# Hi sailnet! I need help finding a good trailer able sailboat that is ocean worthy



## Sailor4life23 (Dec 2, 2014)

I was wondering if you guys have any tips on getting a ocean/open bay worthy sailboat that I would be able to put up on a trailer and take home at the end of the day. I don't know if swing keel is any good for an ocean sailboat or I should just gat a high trailer with a fixed keel. Thx for your time and help! (Maybe 27' max just because of size on the road)


----------



## Sailor4life23 (Dec 2, 2014)

Also I forgot to add older sailboats are what I'm looking to more as I am not trying to spend too much money on my first big sailboat maybe $8000 max lower cost better not looking for a new sailboat


----------



## Faster (Sep 13, 2005)

Fixed keels on 'trailerable' boats can be problematic with ramp launching. Often the ramp isn't steep enough to float the boat before the tow vehicle is in the water. Extendable trailer tongues may help, but that can complicate things a bit too.

Swing keels or drop keels would be preferable for that reason. For open water (not offshore, but somewhat exposed to weather) you'll want to be sure the boat has a self draining cockpit.

You have a reasonable budget - esp in today's used small market. The venerable Catalina 22/25s would do, plus giving you the ability to weekend/overnight on occasion. For more performance there are some S2 boats (7.9?) that are lift keels too.

Here's a small sample:

trailerable (Sail) Boats For Sale

btw, knowing what areas you intend to sail will affect selection and suitability...


----------



## Sailor4life23 (Dec 2, 2014)

I am near the Chesapeake Bay so that will probably be the spot I would sail the most does that change anything


----------



## Erindipity (Nov 29, 2014)

What Faster said.
I only wish to add that the Catalina 22/25s with a swing keel are pretty much ideal as far as your stated needs were given, as long as you really don't want to actually cross any Ocean.
There are a lot of them, and they hold their value.

If you do wish to cross oceans... yes, there are options. Very expensive options.

For one thing- just because a boat comes with a trailer doesn't mean that it can be launched from that trailer. A Crane might be needed, because the Trailer is really just a Highway convenience.

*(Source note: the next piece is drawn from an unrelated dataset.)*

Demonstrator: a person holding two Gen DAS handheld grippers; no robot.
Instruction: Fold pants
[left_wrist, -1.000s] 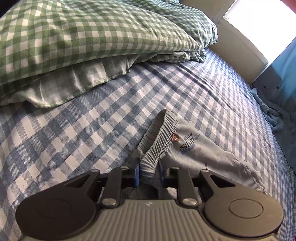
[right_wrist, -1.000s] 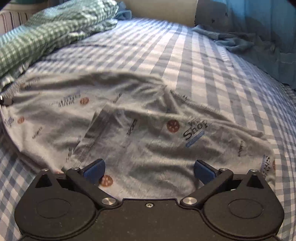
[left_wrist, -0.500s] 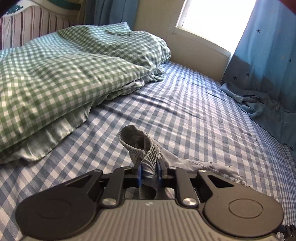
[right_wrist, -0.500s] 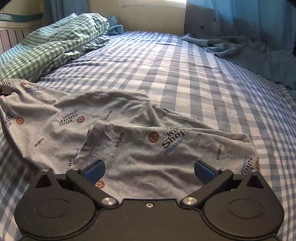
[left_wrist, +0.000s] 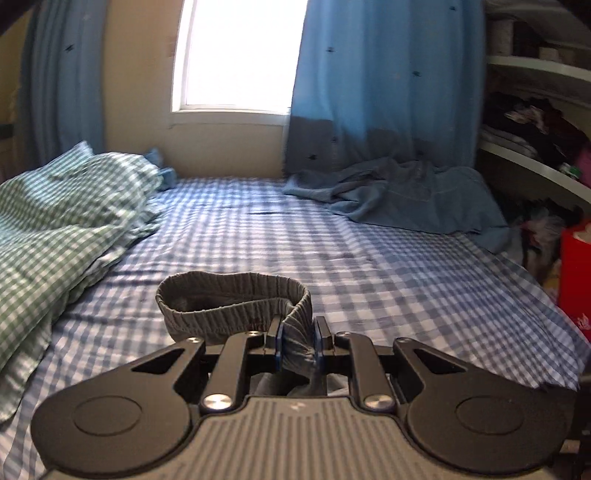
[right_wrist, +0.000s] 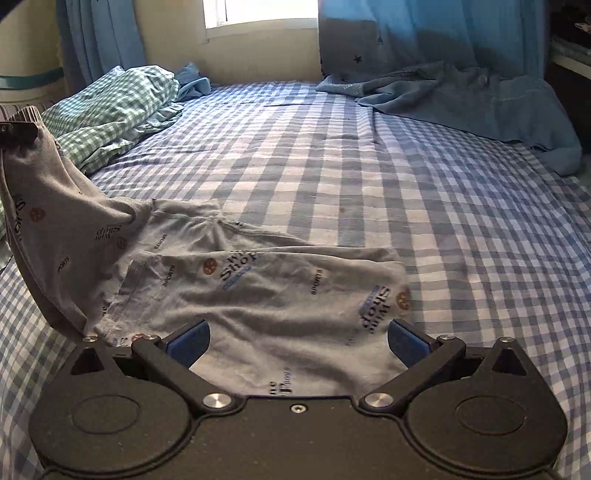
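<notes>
- We've got the left gripper (left_wrist: 298, 341) clamped narrow on the ribbed waistband (left_wrist: 236, 295) of the grey pants (right_wrist: 258, 291), so that end hangs up off the bed.
- The rest of the pants lies rumpled on the blue checked sheet (right_wrist: 369, 177), near side, legs running right.
- Our right gripper (right_wrist: 297, 341) has its jaws wide apart, hovering over the near leg with nothing pinched.
- Green checked duvet (right_wrist: 110, 107) is bunched far left; a blue blanket (right_wrist: 472, 96) is heaped far right under the curtain (left_wrist: 388, 85).
</notes>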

Another thing- forget about Length, it's the Beam that really matters. Anything above 8' in Beam is going to cause difficulties. How difficult the difficulties are, depends on where you currently are, and where you wish to go. By Highway.

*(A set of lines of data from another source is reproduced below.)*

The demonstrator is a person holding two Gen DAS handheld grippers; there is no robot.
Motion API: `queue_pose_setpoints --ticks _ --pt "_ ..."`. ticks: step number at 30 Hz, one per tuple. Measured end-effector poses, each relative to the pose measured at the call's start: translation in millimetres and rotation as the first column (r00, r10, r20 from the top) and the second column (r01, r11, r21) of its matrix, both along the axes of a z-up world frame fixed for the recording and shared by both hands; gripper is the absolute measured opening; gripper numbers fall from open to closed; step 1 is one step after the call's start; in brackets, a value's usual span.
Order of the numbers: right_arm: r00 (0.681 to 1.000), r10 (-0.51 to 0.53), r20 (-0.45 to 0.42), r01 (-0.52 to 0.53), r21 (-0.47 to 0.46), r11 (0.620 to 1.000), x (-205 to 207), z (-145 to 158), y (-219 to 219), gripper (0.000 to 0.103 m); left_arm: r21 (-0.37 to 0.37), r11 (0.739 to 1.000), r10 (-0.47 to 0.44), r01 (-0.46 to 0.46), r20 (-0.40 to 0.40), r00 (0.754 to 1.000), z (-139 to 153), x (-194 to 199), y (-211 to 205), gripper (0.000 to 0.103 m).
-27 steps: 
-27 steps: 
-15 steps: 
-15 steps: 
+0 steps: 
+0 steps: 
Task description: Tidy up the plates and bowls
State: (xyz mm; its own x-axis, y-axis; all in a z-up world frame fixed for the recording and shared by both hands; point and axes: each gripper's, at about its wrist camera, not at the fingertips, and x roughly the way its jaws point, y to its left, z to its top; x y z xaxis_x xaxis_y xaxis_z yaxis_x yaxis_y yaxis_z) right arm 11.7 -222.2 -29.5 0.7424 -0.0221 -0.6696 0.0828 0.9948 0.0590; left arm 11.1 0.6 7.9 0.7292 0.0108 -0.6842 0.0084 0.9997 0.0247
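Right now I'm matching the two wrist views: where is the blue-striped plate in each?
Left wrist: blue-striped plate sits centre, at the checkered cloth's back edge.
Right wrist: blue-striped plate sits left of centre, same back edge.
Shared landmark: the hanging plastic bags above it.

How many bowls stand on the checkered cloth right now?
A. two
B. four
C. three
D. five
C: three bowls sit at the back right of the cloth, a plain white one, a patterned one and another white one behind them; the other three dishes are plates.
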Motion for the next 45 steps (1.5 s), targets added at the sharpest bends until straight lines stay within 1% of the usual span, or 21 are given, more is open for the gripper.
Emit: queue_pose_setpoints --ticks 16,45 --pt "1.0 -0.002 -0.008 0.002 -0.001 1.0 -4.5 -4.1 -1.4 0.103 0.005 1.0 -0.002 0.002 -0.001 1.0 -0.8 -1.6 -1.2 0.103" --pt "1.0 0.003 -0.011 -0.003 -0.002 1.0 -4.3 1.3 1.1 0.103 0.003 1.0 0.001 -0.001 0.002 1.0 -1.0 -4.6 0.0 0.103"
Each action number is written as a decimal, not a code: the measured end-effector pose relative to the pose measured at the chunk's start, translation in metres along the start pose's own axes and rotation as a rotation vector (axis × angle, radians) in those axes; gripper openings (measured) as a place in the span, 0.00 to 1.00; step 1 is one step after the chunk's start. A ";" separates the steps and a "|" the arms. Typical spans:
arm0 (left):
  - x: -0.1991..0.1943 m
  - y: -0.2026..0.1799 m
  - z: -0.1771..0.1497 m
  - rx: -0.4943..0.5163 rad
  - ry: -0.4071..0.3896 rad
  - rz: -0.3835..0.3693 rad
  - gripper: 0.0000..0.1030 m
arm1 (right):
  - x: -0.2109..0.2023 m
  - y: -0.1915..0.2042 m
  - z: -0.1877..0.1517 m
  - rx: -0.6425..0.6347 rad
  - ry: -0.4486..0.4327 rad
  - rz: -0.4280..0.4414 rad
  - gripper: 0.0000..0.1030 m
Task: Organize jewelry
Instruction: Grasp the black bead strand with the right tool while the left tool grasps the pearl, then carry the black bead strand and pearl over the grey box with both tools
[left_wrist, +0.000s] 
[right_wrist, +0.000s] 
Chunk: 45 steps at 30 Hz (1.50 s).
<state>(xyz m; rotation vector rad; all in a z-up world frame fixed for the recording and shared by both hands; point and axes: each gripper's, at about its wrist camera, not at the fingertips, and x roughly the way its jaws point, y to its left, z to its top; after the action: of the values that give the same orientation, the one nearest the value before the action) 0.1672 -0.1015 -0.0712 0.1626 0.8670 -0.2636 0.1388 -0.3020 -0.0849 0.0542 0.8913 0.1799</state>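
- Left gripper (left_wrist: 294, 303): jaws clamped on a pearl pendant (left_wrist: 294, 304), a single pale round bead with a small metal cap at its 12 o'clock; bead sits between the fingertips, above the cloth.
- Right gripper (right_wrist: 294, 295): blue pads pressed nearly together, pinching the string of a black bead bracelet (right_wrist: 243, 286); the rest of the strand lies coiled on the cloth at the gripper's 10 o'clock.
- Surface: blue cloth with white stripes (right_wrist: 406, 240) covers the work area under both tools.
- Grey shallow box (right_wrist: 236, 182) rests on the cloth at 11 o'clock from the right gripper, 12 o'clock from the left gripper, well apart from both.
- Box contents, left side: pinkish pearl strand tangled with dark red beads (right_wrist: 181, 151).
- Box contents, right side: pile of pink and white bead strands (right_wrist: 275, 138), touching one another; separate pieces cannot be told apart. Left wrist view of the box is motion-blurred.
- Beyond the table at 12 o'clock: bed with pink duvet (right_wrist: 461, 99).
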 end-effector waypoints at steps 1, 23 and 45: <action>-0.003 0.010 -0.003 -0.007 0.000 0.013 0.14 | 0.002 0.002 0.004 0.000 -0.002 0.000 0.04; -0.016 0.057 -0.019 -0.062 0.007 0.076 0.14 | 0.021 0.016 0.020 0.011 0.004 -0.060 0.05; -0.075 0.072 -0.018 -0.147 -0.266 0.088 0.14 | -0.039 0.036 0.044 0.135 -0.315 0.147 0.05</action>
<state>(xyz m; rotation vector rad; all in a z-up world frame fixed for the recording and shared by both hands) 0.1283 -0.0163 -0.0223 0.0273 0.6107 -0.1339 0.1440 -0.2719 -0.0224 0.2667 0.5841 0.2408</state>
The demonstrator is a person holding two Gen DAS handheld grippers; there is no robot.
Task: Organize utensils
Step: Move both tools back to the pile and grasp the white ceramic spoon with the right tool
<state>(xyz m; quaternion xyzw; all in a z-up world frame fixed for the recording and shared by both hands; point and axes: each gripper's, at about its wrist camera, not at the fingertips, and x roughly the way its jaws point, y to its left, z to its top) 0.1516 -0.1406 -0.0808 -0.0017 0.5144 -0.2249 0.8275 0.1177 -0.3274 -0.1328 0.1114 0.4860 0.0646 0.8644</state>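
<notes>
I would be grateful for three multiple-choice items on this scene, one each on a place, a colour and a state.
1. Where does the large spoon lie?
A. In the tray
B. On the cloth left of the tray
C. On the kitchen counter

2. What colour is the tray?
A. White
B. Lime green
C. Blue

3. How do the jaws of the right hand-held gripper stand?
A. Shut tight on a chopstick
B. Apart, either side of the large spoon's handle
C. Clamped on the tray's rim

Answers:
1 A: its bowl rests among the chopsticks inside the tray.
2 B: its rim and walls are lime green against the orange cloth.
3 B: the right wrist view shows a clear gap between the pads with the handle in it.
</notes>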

All is not lost, if you seek adventure. Look into Folkboats, Albin Vegas, and Contessa 26s. These are old, tried and true Voyagers, which have been trailered just about everywhere, when trailering was deemed necessary.

My Best to you,

Erindipity


----------



## mstern (May 26, 2002)

I wouldn't have characterized the Catalina 22 and 25 as "ocean worthy", but if you mean to sail in the Chesapeake, then by all means, those are great choices. I would add the Oday 22, 23 and 25 to your list of boats too. I think they match up very well in terms of price and quality to the Catalinas; in fact, IMHO they surpass the Catalinas in terms of a couple of important features.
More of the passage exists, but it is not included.